*Task objective*
From the listing below, copy only the lines running from the line that contains "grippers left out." to the line that contains "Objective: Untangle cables", both included.

*Data segment*
+===+

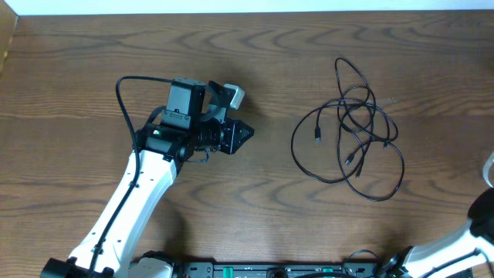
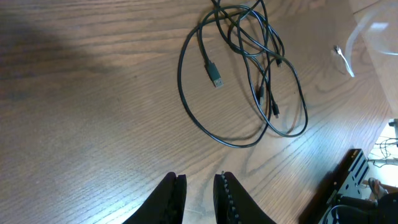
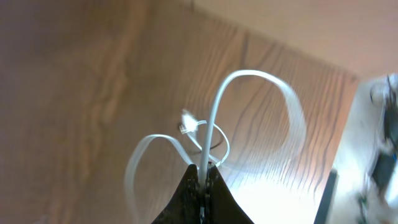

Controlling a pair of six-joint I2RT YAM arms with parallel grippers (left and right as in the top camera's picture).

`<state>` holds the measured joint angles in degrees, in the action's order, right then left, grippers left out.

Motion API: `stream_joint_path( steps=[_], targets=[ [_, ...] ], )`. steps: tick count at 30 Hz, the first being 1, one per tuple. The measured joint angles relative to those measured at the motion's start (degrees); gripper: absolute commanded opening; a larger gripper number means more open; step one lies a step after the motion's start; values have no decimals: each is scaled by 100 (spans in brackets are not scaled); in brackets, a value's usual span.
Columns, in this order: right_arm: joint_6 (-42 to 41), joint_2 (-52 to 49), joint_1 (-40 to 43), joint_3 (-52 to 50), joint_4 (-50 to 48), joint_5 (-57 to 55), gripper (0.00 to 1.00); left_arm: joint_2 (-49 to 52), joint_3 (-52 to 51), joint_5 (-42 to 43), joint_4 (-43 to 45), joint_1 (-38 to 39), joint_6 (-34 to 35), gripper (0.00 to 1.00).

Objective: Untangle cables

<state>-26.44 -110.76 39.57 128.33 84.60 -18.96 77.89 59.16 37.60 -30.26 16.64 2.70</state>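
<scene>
The left arm (image 1: 127, 205) is a long white link with a thin black cable along its edge. It ends just below the black box (image 1: 186, 99) in a cluster of black joint housings (image 1: 166, 139). The box is square-cornered (a small pale marking on it is too small to read). A black cable (image 1: 120, 86) loops out from the box's left side. Just right of the box sits a small grey camera housing (image 1: 234, 95). Below and right of the box, the left gripper (image 1: 245, 135) is black and tapers to a point. Close up, its fingers (image 2: 231, 198) are matt black with a ridged inner edge. Far right of the box, the right arm (image 1: 444, 253) has the same white link and a black joint (image 1: 485, 210). The right gripper (image 3: 202, 169) has dark, narrow, tapering fingers.
</scene>
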Motion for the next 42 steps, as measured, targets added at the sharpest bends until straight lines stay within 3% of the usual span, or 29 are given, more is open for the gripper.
stream_joint_path(
  steps=[4,16,22,23,25,26,27,28,37,42],
  targets=[
    [-122,-470,229,-33,11,68,1,-4,0,0,9,0,2,21],
    [-501,-435,1237,-28,142,175,1,-11,0,0,111,0,0,21],
    [-522,-350,1344,-28,109,284,1,-11,0,68,289,0,2,21],
    [-522,-339,1344,-28,94,286,4,-11,0,96,308,0,2,21],
    [-544,-337,1346,-28,81,291,38,-11,0,138,339,0,0,21],
    [-592,-337,1346,-28,81,293,47,-11,0,149,339,0,0,21],
    [-623,-337,1346,-28,79,293,62,-11,0,149,341,0,0,21],
    [-645,-337,1346,-28,79,293,68,-11,0,149,343,0,0,21],
    [-643,-337,1340,-28,9,501,71,-11,0,149,345,0,0,21],
    [-79,-243,1191,-28,-468,1252,75,-11,0,149,354,0,2,21]
  ],
)
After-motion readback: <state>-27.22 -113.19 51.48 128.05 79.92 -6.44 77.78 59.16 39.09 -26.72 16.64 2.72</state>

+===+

*Task result*
`<state>` holds the measured joint angles in degrees, in the action's order, right then left, grippers left out.

Motion API: `stream_joint_path( steps=[_], targets=[ [_, ...] ], )`. steps: tick count at 30 Hz, the first being 1, one per tuple. The measured joint angles relative to those measured at the motion's start (degrees); gripper: absolute commanded opening; a larger gripper number means more open; step one lies a step after the motion's start; values have no decimals: each is scaled by 100 (spans in brackets are not scaled); in brackets, a value's usual span.
Columns, in this order: right_arm: joint_6 (-42 to 41), joint_2 (-52 to 49), joint_1 (-40 to 43), joint_3 (-52 to 50), joint_4 (-50 to 48), joint_5 (-57 to 55), gripper (0.00 to 1.00); left_arm: joint_2 (-49 to 52), joint_3 (-52 to 51), joint_5 (-42 to 43), joint_4 (-43 to 45), joint_1 (-38 to 39), joint_6 (-34 to 35), gripper (0.00 to 1.00).

Objective: Untangle cables

Nothing remains to be added to this answer.